• Task brief
Find the line with "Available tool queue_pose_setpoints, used" in the entries below, then reproduce it and every line after it down to and including the line with "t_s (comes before", exactly.

[Data records]
=== Begin Enclosure ===

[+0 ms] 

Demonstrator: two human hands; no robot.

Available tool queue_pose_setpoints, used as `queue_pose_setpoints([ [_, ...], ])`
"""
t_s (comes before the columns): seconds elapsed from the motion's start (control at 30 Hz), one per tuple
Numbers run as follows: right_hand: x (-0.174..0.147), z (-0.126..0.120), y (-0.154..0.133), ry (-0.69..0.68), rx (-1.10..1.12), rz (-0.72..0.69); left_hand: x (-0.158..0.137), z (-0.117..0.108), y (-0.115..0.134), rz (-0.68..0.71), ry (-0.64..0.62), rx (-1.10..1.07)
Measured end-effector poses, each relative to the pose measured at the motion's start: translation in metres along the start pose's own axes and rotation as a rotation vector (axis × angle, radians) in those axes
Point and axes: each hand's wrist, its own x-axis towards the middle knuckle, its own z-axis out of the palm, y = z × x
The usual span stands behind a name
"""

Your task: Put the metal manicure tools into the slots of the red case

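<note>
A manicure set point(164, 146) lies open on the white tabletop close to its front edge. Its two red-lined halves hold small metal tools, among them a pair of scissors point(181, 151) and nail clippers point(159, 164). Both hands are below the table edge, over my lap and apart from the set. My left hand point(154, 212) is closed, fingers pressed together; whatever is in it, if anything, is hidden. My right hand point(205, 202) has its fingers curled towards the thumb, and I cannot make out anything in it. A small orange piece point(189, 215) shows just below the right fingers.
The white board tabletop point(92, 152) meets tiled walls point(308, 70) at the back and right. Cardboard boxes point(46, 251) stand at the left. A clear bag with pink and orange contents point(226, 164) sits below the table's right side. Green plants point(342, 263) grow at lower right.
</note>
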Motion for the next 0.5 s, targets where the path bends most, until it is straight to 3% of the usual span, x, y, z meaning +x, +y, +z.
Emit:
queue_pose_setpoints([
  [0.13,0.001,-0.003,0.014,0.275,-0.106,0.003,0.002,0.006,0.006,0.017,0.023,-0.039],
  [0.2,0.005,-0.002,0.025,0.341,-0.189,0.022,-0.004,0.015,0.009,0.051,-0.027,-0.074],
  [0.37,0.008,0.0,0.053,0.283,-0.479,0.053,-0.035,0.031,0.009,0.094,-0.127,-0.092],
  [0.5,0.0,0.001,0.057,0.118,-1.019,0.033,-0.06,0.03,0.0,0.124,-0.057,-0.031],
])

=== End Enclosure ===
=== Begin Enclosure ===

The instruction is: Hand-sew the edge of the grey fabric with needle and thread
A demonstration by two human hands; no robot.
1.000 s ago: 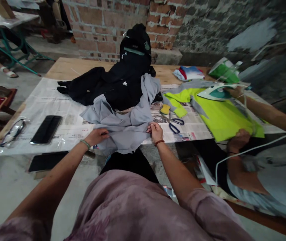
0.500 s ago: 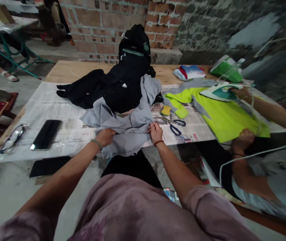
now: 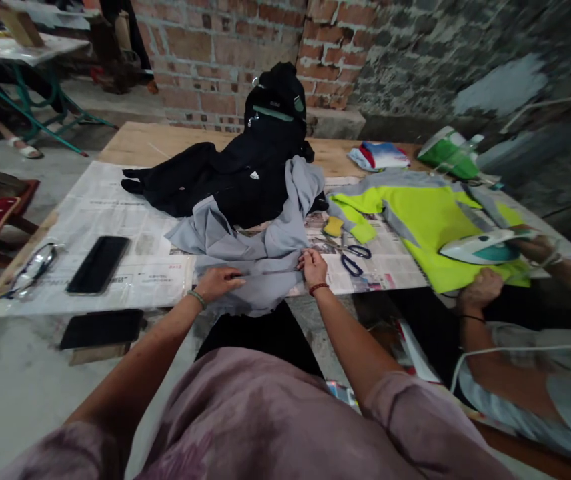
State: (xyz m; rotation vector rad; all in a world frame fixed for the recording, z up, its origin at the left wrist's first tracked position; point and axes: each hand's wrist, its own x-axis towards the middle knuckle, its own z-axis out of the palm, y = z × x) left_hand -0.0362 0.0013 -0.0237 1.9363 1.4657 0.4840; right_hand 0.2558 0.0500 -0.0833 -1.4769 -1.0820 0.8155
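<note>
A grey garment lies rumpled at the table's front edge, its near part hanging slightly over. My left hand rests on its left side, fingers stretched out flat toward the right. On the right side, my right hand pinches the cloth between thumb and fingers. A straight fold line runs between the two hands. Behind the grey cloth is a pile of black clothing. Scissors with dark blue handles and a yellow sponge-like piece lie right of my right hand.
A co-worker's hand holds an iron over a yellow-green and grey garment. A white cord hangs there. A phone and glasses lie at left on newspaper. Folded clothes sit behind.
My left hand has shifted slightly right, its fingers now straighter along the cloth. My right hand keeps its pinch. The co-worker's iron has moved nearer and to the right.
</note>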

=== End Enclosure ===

• Expected output
Available tool queue_pose_setpoints, used as `queue_pose_setpoints([ [_, ...], ])`
"""
t_s (comes before the columns): seconds elapsed from the motion's start (control at 30 Hz), one per tuple

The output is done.